Plusieurs revues culturelles et littéraires à faible tirage s'estiment menacées par la restructuration du programme de subventions de Patrimoine canadien. La revue culturelle québécoise Spirale, par exemple, devra passer de six à quatre numéros par année dès septembre pour combler le manque à gagner lié à ces compressions. Plusieurs autres revues ont signalé aux représentants de la Société de développement des périodiques culturels québécois (SODEP) que les changements qu'apporte le nouveau Fonds du Canada pour les périodiques pourraient entraîner leur fermeture.

«[Le gouvernement fédéral] croit que ce n'est pas beaucoup, 18 000 $ en moyenne de subvention de moins par année. Mais pour une revue, cela peut représenter l'embauche d'un employé qui travaille trois ou quatre jours par semaine», explique Francine Bergeron, de la SODEP.

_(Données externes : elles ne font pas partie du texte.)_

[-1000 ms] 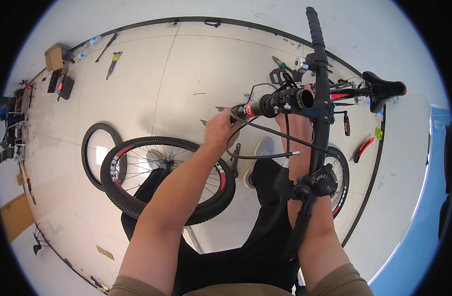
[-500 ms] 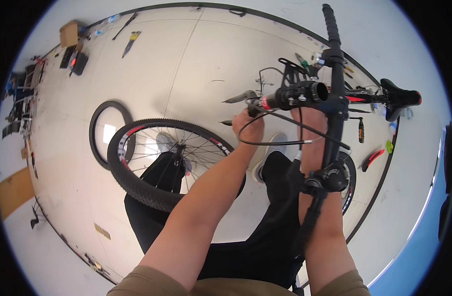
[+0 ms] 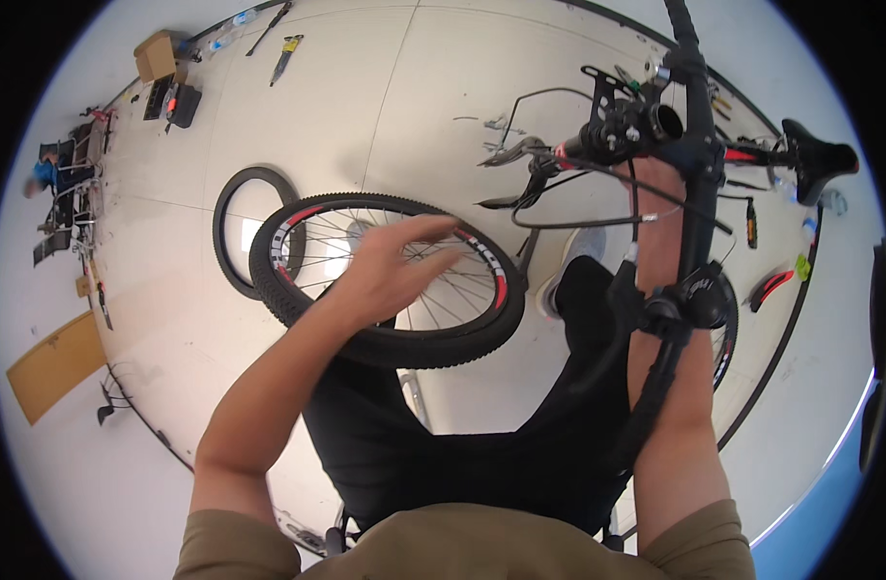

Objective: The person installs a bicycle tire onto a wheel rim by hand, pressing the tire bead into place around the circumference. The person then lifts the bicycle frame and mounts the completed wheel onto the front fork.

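Note:
My left hand (image 3: 409,261) is open, fingers apart, over the loose bicycle wheel (image 3: 419,346) with red-and-white rim markings, which lies above my legs. To its right is the bicycle's fork (image 3: 506,155), with cables looping around the head tube and stem (image 3: 660,126). My right forearm (image 3: 660,242) reaches up behind the black handlebar (image 3: 694,58); my right hand is mostly hidden there, so I cannot tell its grip.
A loose tire (image 3: 225,232) lies left. Tools (image 3: 286,53), a cardboard box (image 3: 158,58) and black cases (image 3: 182,106) are farther back. A blurred person in blue (image 3: 44,172) is among chairs at far left. The saddle (image 3: 820,159) and a red-black mudguard (image 3: 771,290) are right.
My left hand has let go of the fork area and moved left over the wheel, opening its fingers. The bicycle and floor items appear shifted up and right as the view moves.

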Motion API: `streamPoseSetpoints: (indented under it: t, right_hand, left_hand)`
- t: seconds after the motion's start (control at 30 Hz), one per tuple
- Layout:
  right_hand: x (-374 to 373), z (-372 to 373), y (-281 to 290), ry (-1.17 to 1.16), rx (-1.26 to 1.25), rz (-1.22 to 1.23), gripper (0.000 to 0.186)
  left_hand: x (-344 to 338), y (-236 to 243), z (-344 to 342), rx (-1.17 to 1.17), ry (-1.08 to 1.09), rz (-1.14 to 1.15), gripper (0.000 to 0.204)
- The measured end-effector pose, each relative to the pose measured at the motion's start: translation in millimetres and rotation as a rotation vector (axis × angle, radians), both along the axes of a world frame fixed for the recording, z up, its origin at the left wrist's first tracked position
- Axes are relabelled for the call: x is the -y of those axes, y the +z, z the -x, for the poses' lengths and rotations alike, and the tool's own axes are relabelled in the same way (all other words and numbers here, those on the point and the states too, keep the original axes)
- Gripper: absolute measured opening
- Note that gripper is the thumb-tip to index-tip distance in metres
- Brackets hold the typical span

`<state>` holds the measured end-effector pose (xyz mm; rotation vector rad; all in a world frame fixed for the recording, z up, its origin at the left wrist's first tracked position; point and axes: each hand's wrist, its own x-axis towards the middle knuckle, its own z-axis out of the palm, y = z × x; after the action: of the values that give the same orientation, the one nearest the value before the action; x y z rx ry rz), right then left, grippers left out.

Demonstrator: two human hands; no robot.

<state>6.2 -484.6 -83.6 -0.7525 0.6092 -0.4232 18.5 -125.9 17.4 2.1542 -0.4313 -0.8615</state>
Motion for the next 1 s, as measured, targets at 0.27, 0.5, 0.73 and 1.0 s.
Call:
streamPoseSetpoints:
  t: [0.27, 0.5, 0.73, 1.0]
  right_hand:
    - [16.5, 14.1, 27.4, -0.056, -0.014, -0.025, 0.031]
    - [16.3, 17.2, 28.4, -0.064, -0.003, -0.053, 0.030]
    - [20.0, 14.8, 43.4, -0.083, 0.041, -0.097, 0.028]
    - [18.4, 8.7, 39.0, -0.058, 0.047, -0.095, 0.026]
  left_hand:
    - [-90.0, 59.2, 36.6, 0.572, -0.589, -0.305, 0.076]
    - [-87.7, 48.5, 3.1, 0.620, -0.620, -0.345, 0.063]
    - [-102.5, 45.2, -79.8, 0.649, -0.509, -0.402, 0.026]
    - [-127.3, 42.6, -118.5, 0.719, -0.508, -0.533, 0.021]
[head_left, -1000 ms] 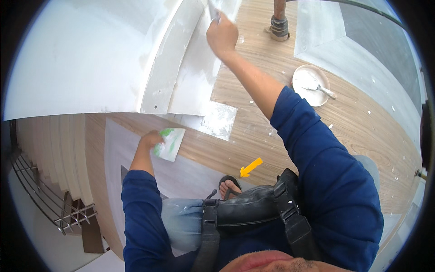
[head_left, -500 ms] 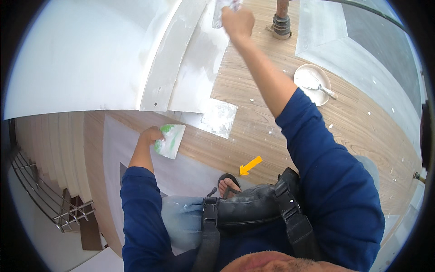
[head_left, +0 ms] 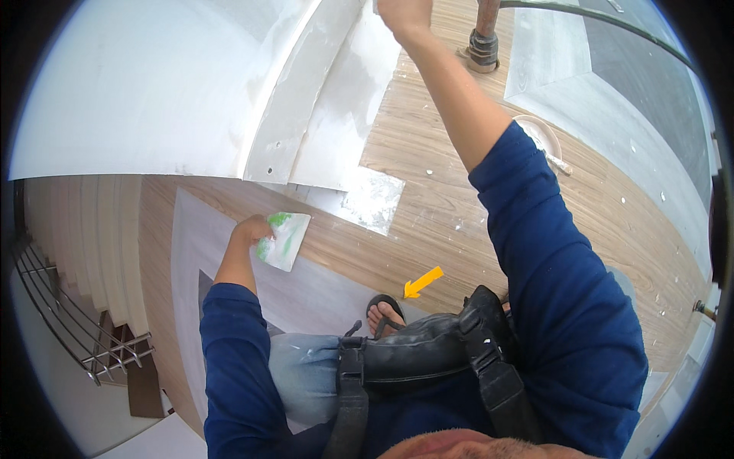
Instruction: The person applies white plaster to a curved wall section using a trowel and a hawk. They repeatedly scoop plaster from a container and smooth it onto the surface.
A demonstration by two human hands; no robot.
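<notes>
My left hand [head_left: 254, 229] is closed on a square spreader [head_left: 289, 245], white with green patches, low over the floor. My raised right hand [head_left: 405, 15] is closed at the top edge, on the flat scraper seen in earlier frames, now mostly out of view, beside the white plastered panels [head_left: 336, 99] of a curved structure. A shiny white-smeared square patch [head_left: 373, 203] lies at their foot. Right of my forearm, a pale round bowl [head_left: 547, 122] with a white-coated putty knife [head_left: 558, 163] is partly hidden by my arm.
Wood-look flooring [head_left: 428, 229] has scattered white specks. A wrapped post [head_left: 483, 50] stands at the top. A staircase [head_left: 92, 245] with metal railing [head_left: 53, 306] descends at left. My sandalled foot [head_left: 382, 314] is below, beside a yellow arrow [head_left: 420, 281].
My right hand has moved up toward the frame's top edge. My forearm now covers more of the bowl. My left hand holds the spreader in nearly the same place.
</notes>
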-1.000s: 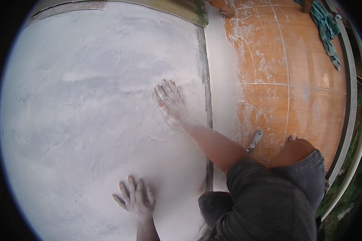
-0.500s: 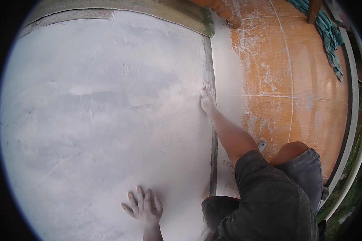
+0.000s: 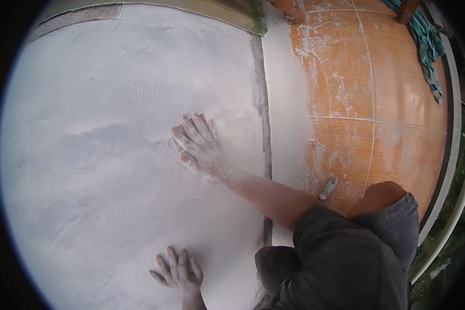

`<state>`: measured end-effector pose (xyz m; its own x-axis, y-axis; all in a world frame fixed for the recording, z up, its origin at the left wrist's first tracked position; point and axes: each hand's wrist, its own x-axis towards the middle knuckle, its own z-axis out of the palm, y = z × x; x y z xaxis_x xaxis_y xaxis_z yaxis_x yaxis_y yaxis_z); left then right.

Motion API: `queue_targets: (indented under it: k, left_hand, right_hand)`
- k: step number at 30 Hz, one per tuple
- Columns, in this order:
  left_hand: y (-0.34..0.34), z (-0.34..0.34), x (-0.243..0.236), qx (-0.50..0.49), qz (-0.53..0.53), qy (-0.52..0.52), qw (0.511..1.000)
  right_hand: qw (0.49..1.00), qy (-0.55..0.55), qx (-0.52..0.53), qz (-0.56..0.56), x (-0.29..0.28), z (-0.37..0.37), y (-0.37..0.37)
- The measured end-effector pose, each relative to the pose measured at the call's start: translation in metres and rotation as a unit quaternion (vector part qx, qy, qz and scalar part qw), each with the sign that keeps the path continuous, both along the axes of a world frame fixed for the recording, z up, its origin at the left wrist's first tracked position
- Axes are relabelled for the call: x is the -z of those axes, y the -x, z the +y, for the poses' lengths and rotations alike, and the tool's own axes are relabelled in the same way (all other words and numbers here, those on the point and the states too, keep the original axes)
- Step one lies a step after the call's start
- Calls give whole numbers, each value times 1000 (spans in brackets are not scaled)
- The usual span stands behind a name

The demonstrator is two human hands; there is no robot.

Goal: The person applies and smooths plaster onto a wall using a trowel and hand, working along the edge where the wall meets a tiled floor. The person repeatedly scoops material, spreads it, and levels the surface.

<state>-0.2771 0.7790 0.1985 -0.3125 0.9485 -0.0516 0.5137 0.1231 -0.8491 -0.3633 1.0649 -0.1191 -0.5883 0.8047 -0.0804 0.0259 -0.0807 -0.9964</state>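
A broad white, powdery surface [image 3: 103, 206] with grey smears fills the left and middle. My right hand [image 3: 199, 150], coated in white dust, presses on it near the middle, fingers stretched forward and close together. From under its thumb and palm a thin pale sheet [image 3: 207, 181] shows a narrow edge; most of it is hidden, so its kind is unclear. Lower down, my left hand [image 3: 178, 271] rests flat on the same surface with its fingers spread. It is dusty too and holds nothing.
A dark strip [image 3: 266, 113] edges the white surface. Right of it lies dusty orange tiled floor [image 3: 346, 77], with a small scraper-like tool [image 3: 328, 188] beside my knee. A teal cloth [image 3: 426, 49] and a wooden post [image 3: 408, 10] are at top right. Pale railing [image 3: 452, 222] borders grass.
My right hand has swept left from the dark strip toward the middle of the white surface. The left hand stays flat at nearly the same place. The view has shifted slightly.
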Motion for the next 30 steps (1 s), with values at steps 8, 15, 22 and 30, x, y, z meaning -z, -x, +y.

Le volet consacré à l'aide aux éditeurs de ce nouveau programme ne s'applique désormais qu'aux magazines vendant plus de 5000 exemplaires par année, ce qui exclut 75 % des revues autrefois desservies entre autres par un programme d'aide aux magazines artistiques et littéraires.

«La très grande majorité des revues de la SODEP n'atteint pas le seuil des 5000 exemplaires vendus par année», dit Patrick Poirier, de la revue Spirale, qui ajoute par ailleurs qu'une revue comme la sienne devra désormais concurrencer des magazines comme Clin d'oeil, L'actualité ou 7 jours.

Le nouveau programme devrait aussi compter un volet «innovation commerciale», qui conduira les revues à établir leur fonctionnement selon des impératifs commerciaux. Il faudra soumettre des projets, ainsi qu'un plan d'affaires, pour obtenir du financement.

«En somme, par ce qui nous apparaît comme une décision idéologique des plus douteuses, le ministère du Patrimoine canadien menace aujourd'hui l'existence même de certaines revues spécialisées soucieuses d'offrir un contenu culturel de qualité pour mieux appuyer les périodiques dont les principes de rentabilité et de marketing assurent un niveau de ventes qu'on peut en effet qualifier d'"industriel"», écrit un collectif de 27 éditeurs de revues culturelles québécoises, dont Ciel variable, Liberté, Contre-jour, Relations, Estuaire et Exit, dans une lettre adressée aux journaux. Ces mesures, disent-ils, touchent particulièrement les magazines culturels francophones du Québec, «compte tenu de la taille du lectorat francophone à l'échelle canadienne».

La SODEP présente à Patrimoine canadien une série de demandes de modification au nouveau Fonds du Canada pour les périodiques. D'abord, elle demande que le seuil critique de 5000 exemplaires vendus soit aboli dans le cadre de l'aide aux éditeurs, puis que le volet consacré à l'«innovation commerciale» ne subventionne pas que des «projets», mais puisse aussi s'appliquer au simple fonctionnement des revues.

La SODEP et les éditeurs de revues font d'ailleurs présentement circuler une pétition pour manifester leur mécontentement.